Na sexta-feira (31), a Polícia Federal (PF) prendeu dois suspeitos de fazerem ameaças a Alexandre de Moraes, ministro do Supremo Tribunal Federal (STF), e à sua família. Um deles é 2º sargento fuzileiro naval. A solicitação foi feita pela Procuradoria-Geral da República (PGR), e a autorização para as prisões foi dada pelo próprio Moraes, que deveria ter se declarado impedido.
O STF é a instância competente para cuidar do caso pois a PGR entendeu que houve, nas ameaças, tentativa de restringir o exercício livre da função judiciária — com o objetivo de abolir o Estado Democrático de Direito por meio de grave ameaça ou violência. Ou seja, na ameaça a Moraes, o Supremo também é vítima.
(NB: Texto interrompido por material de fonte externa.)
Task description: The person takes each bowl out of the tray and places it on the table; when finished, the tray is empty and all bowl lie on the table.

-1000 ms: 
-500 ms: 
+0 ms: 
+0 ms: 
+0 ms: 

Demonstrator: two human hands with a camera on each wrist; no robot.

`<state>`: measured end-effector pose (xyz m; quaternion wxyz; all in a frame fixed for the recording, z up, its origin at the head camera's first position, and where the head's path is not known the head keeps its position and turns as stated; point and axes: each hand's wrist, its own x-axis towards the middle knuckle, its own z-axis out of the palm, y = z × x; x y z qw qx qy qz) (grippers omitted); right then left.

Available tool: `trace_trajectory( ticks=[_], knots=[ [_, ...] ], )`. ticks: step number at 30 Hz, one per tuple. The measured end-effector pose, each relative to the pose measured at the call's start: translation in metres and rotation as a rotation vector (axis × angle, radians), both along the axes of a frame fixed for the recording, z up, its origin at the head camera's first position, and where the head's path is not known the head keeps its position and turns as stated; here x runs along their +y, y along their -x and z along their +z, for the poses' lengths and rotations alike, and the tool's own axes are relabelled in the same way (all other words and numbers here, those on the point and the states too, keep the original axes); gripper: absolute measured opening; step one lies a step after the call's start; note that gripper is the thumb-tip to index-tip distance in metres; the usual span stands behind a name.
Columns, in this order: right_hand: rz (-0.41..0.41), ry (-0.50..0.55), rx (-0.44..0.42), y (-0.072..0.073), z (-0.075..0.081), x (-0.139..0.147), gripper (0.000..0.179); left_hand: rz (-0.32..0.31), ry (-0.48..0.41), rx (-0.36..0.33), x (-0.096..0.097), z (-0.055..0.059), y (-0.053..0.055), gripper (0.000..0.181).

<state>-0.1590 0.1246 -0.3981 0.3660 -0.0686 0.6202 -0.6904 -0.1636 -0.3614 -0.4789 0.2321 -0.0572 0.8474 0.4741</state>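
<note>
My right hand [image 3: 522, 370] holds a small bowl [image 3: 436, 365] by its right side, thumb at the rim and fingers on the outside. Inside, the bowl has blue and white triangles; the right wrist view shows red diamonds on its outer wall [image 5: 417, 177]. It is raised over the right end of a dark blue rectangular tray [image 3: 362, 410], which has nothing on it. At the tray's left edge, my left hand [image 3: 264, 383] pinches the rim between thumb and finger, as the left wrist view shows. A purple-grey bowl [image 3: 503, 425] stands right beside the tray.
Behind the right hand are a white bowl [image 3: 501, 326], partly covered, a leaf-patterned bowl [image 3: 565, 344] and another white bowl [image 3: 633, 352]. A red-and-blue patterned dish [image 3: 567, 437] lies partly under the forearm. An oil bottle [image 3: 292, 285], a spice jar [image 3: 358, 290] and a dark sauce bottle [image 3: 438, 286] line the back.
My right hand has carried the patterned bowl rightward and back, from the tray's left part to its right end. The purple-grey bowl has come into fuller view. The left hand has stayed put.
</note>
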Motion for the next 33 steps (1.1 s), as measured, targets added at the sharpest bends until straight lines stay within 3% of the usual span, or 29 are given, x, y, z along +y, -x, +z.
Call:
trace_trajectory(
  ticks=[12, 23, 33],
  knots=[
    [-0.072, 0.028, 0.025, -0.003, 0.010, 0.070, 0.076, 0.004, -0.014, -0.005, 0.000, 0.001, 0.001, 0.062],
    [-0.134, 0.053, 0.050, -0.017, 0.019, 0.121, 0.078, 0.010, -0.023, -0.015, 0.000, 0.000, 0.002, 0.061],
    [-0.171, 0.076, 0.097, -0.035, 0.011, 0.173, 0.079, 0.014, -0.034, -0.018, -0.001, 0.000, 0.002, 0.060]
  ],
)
Mas não poderia estar nas mãos do próprio Moraes relatar um caso em que ele e sua família são vítimas diretas. Um juiz não pode ser vítima e julgador ao mesmo tempo. Criticado por não ter se desvinculado do caso, Moraes decidiu no dia seguinte dividir o processo em dois. Em um, que diz respeito às ameaças em si, ele se declarou impedido. Ou seja, o processo será redistribuído à outro integrante do STF. No outro, que diz respeito a considerar essas ameaças como crime de tentativa de abolição do Estado Democrático de Direito, Moraes continuará como relator, sob a justificativa de que está relacionado ao inquérito das milícias digitais.
Ou seja, Moraes segue como o responsável por instruir o processo de duas pessoas que supostamente fizeram ameaças a ele e à sua família. O fato de ter se declarado impedido na parte que diz respeito aos crimes de ameaça pessoal, remetendo o inquérito para outro ministro do Supremo, não muda em nada a constatação de que ele tem nas suas mãos os destinos dos suspeitos de lhe fazer ameaças.
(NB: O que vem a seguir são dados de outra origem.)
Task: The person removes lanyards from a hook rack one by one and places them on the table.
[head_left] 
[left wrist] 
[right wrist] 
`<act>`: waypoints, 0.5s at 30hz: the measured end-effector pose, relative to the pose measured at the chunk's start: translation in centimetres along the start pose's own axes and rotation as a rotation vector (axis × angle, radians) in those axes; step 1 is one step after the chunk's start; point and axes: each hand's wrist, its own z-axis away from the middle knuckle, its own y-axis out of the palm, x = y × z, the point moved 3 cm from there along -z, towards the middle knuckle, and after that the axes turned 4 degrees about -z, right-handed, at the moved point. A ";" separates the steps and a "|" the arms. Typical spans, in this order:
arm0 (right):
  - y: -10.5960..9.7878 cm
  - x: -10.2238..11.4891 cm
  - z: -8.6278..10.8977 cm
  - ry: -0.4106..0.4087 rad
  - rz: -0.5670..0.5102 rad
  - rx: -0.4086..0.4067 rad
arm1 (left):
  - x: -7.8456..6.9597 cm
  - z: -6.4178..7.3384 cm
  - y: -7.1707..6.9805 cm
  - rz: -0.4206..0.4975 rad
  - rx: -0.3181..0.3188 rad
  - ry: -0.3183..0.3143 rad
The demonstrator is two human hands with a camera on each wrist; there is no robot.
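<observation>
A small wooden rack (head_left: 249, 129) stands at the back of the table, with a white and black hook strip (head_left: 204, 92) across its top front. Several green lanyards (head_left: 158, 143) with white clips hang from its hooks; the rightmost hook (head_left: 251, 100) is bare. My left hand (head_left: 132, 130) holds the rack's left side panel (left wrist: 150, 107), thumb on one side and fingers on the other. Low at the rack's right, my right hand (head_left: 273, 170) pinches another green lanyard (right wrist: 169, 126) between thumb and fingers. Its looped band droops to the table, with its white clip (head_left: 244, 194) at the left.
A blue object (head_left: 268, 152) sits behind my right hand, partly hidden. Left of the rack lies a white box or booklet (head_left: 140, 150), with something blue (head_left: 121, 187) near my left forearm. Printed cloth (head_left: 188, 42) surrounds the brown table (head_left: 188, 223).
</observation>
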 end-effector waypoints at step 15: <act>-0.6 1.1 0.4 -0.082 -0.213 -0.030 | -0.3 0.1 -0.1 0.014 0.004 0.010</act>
Com a desculpa de defender o Estado Democrático de Direito, viola-se o Estado Democrático de Direito — que tem como um dos princípios, expressos na Constituição, a legalidade, o que pressupõe respeito ao devido processo legal. Isso significa ter direito a um julgamento justo, conduzido por juízes independentes, competentes e imparciais.
Não existe democracia funcional se um juiz tem a possibilidade de conduzir o processo de alguém que supostamente lhe fez mal ou ofendeu. Não importa se é em um processo sobre isso ou aquilo.
O fato é que, mesmo com parte do inquérito indo para a relatoria de outro ministro, Moraes continua com o poder de manter essas pessoas presas, em vez de dar a elas o direito de enfrentar a fase das investigações em liberdade, por exemplo. E mesmo que todos os procedimentos judiciais sejam seguidos à risca, sem falhas, o julgamento continuará não parecendo justo ao final, porque quem relatou o inquérito e instruiu o processo tinha interesse pessoal no caso. Justamente para evitar esse tipo de situação, existe a possibilidade de um juiz se declarar impedido de atuar em um caso. Para garantir a imparcialidade, para evitar conflito de interesses e para evitar que o julgamento seja contaminado por dúvidas da sociedade.
As ameaças relatadas são graves? São. Segundo informações trazidas à tona pela imprensa profissional, os investigados fizeram ameaças por e-mail com menções a uma bomba e ao itinerário habitual da filha de Moraes. Está certa a PGR em não querer esperar para ver se tudo não passava de bravata.
Mas, até para dar credibilidade à investigação, o caso não poderia estar nas mãos de Moraes. Nem inteiro, nem pela metade.
Esse tipo de situação tem se tornado recorrente. No ano passado, por exemplo, Moraes assumiu formalmente o papel de assistente de acusação no processo que investigava o episódio ocorrido em julho no aeroporto de Roma, no qual ele próprio e o seu filho afirmavam terem sido hostilizados por uma família de brasileiros. O inquérito era relatado pelo ministro Dias Toffoli.
O caso provou-se um tremendo exagero. No fim, a PF encerrou o caso concluindo que o filho de Moraes havia sofrido injúria, mas não indiciou ninguém pois tratava-se de um crime de menor monta e que ocorreu em outro país.
Episódios assim, em que ministros do STF podem se colocar ao mesmo tempo como vítima, acusador e juiz, apenas aumentam a percepção da população de que a Corte mais alta do país não age com isenção. E isso é péssimo, pois uma democracia precisa de confiança na Justiça, na convicção de que todos são de fato tratados como iguais perante a lei — ainda mais por parte da última instância judicial.